TASK DIRECTIONS:
Up to and including the line that contains "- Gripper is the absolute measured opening", return every line from the start of the data, unchanged.

▬▬▬

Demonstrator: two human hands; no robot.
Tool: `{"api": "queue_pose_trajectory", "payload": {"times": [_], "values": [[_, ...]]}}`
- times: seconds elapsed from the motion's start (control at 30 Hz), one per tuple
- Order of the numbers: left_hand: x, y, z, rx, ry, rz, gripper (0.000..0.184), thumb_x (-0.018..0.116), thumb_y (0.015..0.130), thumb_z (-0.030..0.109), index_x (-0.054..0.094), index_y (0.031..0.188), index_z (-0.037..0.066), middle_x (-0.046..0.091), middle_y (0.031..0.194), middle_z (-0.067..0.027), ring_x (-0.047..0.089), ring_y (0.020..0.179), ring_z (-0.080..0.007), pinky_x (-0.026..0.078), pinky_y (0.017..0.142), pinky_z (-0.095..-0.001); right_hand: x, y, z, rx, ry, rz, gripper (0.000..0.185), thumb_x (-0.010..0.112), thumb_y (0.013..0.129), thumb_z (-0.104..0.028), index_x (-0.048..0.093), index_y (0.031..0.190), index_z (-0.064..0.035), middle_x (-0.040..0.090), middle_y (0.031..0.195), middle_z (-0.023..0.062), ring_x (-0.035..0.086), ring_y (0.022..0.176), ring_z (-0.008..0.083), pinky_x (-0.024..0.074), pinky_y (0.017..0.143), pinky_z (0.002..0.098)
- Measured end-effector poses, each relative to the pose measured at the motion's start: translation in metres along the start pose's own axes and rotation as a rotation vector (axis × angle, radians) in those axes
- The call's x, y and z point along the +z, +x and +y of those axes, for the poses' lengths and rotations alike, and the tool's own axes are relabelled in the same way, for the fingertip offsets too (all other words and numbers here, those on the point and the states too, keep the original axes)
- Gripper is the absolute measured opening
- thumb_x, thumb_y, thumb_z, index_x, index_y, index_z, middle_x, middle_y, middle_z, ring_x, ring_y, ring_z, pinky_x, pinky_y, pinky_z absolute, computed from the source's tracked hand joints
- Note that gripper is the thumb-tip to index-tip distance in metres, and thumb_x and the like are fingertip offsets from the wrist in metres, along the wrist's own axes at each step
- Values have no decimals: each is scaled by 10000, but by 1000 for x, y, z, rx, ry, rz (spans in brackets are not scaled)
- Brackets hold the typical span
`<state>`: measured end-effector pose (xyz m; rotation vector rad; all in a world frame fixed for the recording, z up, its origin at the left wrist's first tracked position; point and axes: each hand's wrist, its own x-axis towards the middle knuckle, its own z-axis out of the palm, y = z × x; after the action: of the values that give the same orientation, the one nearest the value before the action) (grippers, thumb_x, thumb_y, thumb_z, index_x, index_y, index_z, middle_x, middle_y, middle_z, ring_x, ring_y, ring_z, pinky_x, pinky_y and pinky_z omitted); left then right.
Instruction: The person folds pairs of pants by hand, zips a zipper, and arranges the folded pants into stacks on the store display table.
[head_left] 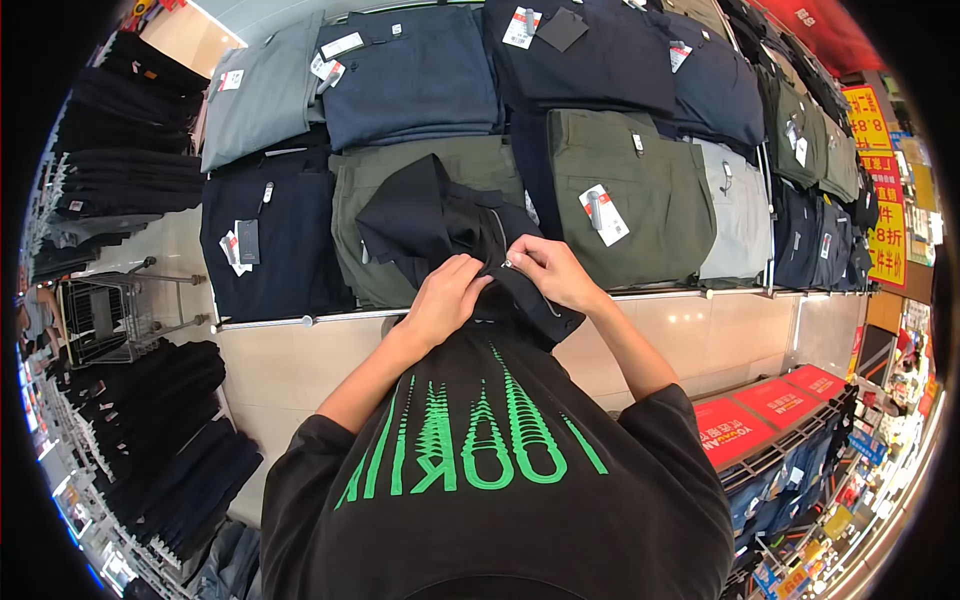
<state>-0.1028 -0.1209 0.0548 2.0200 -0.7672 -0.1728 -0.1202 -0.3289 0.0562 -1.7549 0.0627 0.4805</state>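
Observation:
A black pair of trousers [405,205] is bunched up in front of my chest, over the edge of the clothing rack. Its fly zipper [502,228] shows between my hands. My left hand [447,298] is closed on the cloth beside the zipper, fingertips pinching the fabric. My right hand [548,268] pinches the trousers by the other side of the zipper, near its metal pull. Behind the black pair lie folded olive trousers [350,240], partly covered by it. More folded olive trousers [630,190] with a tag sit to the right.
Several stacks of folded trousers, such as the dark navy pile [265,285], fill the rack [360,316]. A shopping cart [105,315] stands at left beside hanging dark trousers [130,425]. Red signs [770,410] top a low rack at lower right.

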Motion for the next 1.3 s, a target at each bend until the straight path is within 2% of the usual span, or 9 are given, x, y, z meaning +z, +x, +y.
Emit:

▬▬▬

RESULT FOR THIS EXERCISE:
Demonstrator: two human hands; no robot.
Tool: `{"api": "queue_pose_trajectory", "payload": {"times": [_], "values": [[_, ...]]}}`
- times: seconds elapsed from the motion's start (control at 30 Hz), one per tuple
- Order of the numbers: left_hand: x, y, z, rx, ry, rz, gripper (0.000..0.184), thumb_x (-0.018..0.116), thumb_y (0.015..0.130), thumb_z (-0.030..0.109), index_x (-0.054..0.094), index_y (0.031..0.188), index_z (-0.037..0.066), middle_x (-0.046..0.091), middle_y (0.031..0.194), middle_z (-0.067..0.027), ring_x (-0.047..0.089), ring_y (0.020..0.179), ring_z (-0.080..0.007), pinky_x (-0.026..0.078), pinky_y (0.017..0.142), pinky_z (-0.095..-0.001); right_hand: x, y, z, rx, ry, rz, gripper (0.000..0.185), thumb_x (-0.010..0.112), thumb_y (0.013..0.129), thumb_z (-0.104..0.028), index_x (-0.048..0.093), index_y (0.031..0.190), index_z (-0.064..0.035), middle_x (-0.040..0.090), middle_y (0.031..0.195), middle_z (-0.023..0.062), ring_x (-0.035..0.086), ring_y (0.022..0.176), ring_z (-0.008..0.083), pinky_x (-0.024..0.074), pinky_y (0.017..0.143), pinky_z (0.002..0.098)
- Measured end-effector poses, each relative to the pose measured at the motion's start: translation in metres along the start pose's own axes and rotation as a rotation vector (axis × angle, radians) in those axes
- The call's x, y and z point along the +z, +x and +y of those axes, for the poses' lengths and rotations alike, and the tool's own axes are relabelled in the same way, for the fingertip offsets too (all other words and numbers here, those on the point and the states too, keep the original axes)
- Gripper is the absolute measured opening

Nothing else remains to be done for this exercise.